- _Your task_: A bare number is required: the count of lines in the material below that hold the word "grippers".

- _Data provided_:
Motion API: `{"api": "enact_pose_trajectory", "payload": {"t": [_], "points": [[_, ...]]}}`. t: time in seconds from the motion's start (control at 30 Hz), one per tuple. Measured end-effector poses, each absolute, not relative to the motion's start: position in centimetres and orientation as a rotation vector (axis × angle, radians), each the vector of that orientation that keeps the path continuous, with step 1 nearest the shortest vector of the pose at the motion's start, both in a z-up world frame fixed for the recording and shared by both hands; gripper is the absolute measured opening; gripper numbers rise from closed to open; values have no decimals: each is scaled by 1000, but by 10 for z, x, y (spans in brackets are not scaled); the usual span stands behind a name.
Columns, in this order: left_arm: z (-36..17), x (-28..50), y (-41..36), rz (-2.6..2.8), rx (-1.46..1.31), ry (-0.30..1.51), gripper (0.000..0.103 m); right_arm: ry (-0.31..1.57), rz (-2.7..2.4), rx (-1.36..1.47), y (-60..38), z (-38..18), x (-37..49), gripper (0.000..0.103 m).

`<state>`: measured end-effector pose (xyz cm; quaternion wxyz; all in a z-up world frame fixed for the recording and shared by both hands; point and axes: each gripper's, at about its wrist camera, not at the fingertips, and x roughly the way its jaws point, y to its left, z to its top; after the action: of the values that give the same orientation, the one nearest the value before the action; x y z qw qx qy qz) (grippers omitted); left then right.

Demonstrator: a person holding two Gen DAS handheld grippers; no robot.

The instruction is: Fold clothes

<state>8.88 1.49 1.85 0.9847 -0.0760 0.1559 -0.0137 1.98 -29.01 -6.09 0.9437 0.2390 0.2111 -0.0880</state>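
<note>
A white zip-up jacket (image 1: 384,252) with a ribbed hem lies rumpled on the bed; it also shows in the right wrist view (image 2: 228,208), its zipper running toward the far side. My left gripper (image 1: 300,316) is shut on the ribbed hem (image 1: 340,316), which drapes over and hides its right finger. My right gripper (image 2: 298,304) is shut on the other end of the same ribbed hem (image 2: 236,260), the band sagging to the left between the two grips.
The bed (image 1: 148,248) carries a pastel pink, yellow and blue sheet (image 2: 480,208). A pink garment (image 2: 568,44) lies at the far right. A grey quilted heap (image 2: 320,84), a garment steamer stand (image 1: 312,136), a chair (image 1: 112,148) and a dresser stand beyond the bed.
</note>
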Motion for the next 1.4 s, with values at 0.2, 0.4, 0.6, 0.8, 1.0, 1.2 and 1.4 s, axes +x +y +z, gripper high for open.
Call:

- _Answer space_: 2